Sorry. I couldn’t help it. The devil made me do it. If you are offended at adult subject matter, you may want to move along. Come back tomorrow when our regularily scheduled program is back.
Why, do you ask am I swearing under my breath – and out loud – and possibly louder than this house has been rated? It’s my SIL’s fault. (No, it really isn’t. I just wanted to see if he was listening… )
A year ago we decided we’d be responsible homeowners and learn to change the batteries in our smoke detectors. You must understand, we may be a bit paranoid, but we have a lot of smoke detectors. (Remember, my parents’ house burned to the ground – and that was after we built this house!) We have seven, to be exact. Seven smoke detectors that are hardwired into the house electric and have battery backups.
A year ago my lovely (and very tall) SIL (the newest one) got put to work replacing batteries in smoke detectors. He’s a sweetheart and would never argue with his MIL (me) so when he is asked to put that extra height to work, he naturally volunteers. At some point along the way we discovered that either not all the ‘new’ batteries were as ‘new’ as they should have been, or, now that I’ve read the instructions for the 15th time, maybe they weren’t exactly the ones they wanted us to put in them.
For some reason, not all of them have a battery back up, either. I’ve not figured that out. I was just sure they were all supposed to have a battery back up, but if SIL can’t find it and he’s an engineer, by God, they must not have a battery. I trust him. He wouldn’t lie to me.
About a month ago, in the middle of the night, I swear the smoke detector alarm went off. Once.
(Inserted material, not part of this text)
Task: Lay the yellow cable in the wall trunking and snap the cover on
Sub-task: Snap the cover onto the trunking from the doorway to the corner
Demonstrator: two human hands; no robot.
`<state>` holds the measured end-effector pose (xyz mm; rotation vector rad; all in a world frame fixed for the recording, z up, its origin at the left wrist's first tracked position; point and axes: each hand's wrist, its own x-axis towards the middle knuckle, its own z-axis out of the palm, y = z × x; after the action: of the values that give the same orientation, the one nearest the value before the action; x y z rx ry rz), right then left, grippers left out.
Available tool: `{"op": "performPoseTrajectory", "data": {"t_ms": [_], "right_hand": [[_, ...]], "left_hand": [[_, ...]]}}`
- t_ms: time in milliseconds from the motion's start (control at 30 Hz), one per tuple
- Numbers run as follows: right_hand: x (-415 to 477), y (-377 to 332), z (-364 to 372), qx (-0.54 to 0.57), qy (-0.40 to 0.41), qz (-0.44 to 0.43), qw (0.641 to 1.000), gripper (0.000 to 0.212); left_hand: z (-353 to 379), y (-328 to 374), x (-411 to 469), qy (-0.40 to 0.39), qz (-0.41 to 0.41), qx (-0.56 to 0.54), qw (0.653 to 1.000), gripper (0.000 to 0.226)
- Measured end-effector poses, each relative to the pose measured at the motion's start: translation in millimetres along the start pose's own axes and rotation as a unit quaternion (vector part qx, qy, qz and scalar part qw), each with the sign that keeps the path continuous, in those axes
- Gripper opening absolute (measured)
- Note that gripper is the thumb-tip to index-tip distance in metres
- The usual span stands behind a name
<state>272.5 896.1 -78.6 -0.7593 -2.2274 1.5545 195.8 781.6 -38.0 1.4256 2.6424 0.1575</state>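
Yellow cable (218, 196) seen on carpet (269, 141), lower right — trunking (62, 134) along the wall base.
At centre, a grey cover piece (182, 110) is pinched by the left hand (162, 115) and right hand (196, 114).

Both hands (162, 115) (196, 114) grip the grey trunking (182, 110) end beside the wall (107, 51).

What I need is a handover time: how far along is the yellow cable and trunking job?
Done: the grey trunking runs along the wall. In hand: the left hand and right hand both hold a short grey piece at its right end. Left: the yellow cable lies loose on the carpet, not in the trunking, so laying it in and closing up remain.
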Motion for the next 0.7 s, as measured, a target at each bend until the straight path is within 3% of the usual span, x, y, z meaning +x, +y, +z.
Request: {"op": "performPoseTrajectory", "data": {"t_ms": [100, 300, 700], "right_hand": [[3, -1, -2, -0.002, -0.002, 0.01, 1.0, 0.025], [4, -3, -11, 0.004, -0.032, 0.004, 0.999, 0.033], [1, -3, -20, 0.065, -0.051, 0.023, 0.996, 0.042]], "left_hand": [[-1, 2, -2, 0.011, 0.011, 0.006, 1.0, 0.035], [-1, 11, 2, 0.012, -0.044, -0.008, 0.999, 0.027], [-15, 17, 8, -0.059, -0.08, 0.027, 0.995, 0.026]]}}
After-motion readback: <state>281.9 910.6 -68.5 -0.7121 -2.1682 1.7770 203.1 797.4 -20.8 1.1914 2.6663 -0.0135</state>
Just once it sounded it’s blaring electronic ‘wake the fuck up’ sound. I sat straight up in bed (because, of course, there is one of these detectors not more than ten feet from my head on the ceiling of my bedroom!). I looked over at Hubby, and he hadn’t moved a muscle. He was still snoring, the pups weren’t barking, the house was quiet. I must be going crazy! I decided I must have been dreaming.
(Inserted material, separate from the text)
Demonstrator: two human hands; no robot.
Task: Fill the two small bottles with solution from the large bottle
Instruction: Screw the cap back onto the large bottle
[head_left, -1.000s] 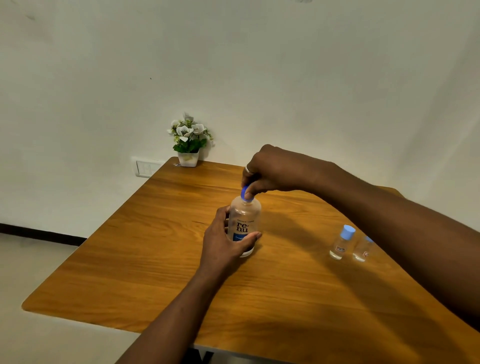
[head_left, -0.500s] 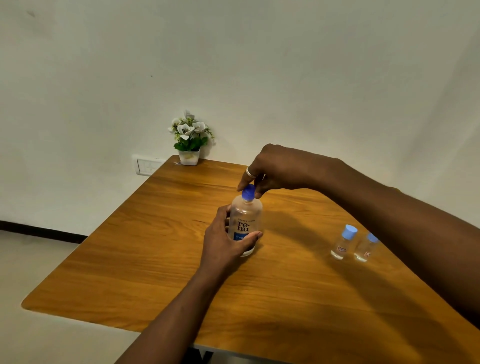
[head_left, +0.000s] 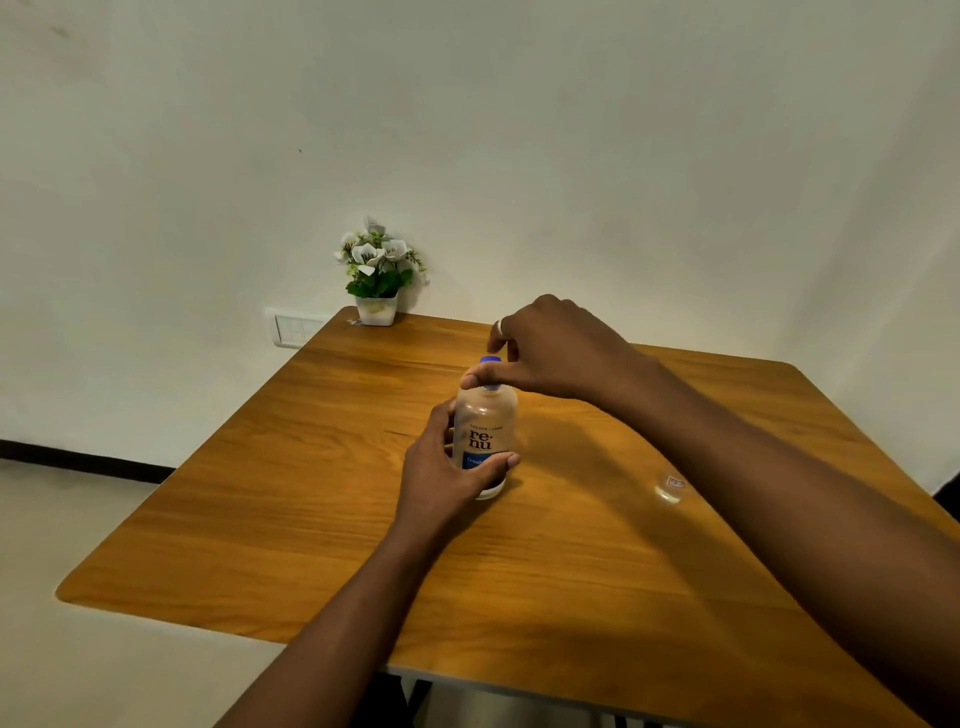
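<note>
- At the far left corner of your orange-brown wooden table (head_left: 311, 519) stands a white pot of white flowers (head_left: 377, 270), with a white wall switch plate (head_left: 293, 328) beside it.
- Your right forearm (head_left: 779, 493) hides all but the base of one small clear bottle (head_left: 669, 488).
- Mid-table, the upright large clear bottle (head_left: 485, 431) reads "re-nu".
- Your left hand (head_left: 441, 478) wraps its body; your right hand (head_left: 550, 348) pinches its blue cap (head_left: 491, 359).
- Its fill level cannot be told.

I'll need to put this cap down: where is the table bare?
Bare wood: between the flower pot and the large bottle, and the near left corner of the table. Crowded on the right: a small bottle stands partly hidden by the right forearm.
</note>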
Until Sunday morning…right about 3 a.m.
The fucking alarm went off again. Four beeps. Screaming, serious ‘didn’t you hear me say wake up?’ beeping. Silence. Then, it goes off again!!!!! OMG! I can’t believe this is happening! I race all over the house, making sure there really was no fire or smoke. The alarm beeps four time, goes silent, and never. beeps. again.
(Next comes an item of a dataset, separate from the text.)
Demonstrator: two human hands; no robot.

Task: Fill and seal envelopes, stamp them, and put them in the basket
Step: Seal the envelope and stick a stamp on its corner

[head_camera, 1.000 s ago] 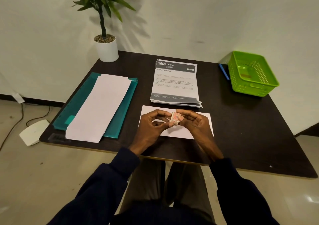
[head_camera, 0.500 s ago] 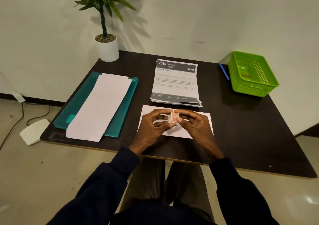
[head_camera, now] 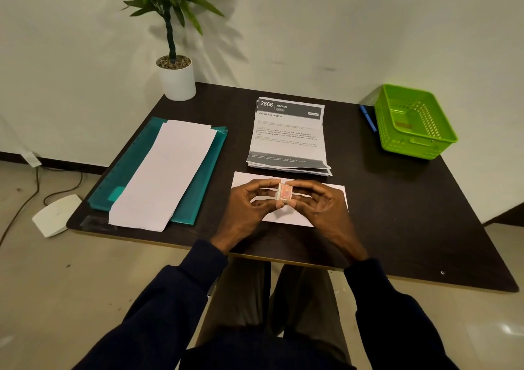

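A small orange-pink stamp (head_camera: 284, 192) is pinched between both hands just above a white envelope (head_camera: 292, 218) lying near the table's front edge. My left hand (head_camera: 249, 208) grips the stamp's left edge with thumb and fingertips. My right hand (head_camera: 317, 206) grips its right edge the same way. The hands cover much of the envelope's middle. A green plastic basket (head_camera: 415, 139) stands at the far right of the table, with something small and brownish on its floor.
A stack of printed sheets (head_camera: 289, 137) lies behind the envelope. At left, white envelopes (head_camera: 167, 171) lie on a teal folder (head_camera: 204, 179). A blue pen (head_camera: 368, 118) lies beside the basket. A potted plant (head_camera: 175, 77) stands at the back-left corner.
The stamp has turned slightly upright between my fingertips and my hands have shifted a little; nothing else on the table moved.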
I’m thinking on Sunday, ‘ I really should try and check those smoke detectors‘. I even call SIL to see if he remembers which ones had batteries since I’d have to hike my butt up higher than my butt is supposed to be off the ground to change them. Unfortunately, he didn’t remember. I forget about it. Bad move. Yep,you know it…
This morning. 3:30 a.m. … BEEP!BEEP!BEEP!BEEP! … this is not the little chirping cricket that tells you the battery is going dead. This is the “YOU IGNORED ME THE FIRST TWO TIMES, BITCH, NOW YOU WILL LISTEN TO ME!” Oh, God in heaven…! This time, we listened to it repeat six times. I thought about throwing the circut breaker, just to shut it up… but then we realized we’d have to listen to the cricket the rest of the night.
It stops. I lay back down. Fifteen minutes later… BEEP!BEEP!BEEP!BEEP!…. FUCK!FUCK!FUCK!FUCK! Hubby looks at me and says, “I could sleep through the beeping, but every time you launch out of bed you scare the shit out of me!”
I climbed up my ladder tonight after work. I think I found the one old battery. I replace it. I guess we’ll find out, oh… about 4 a.m. tomorrow morning…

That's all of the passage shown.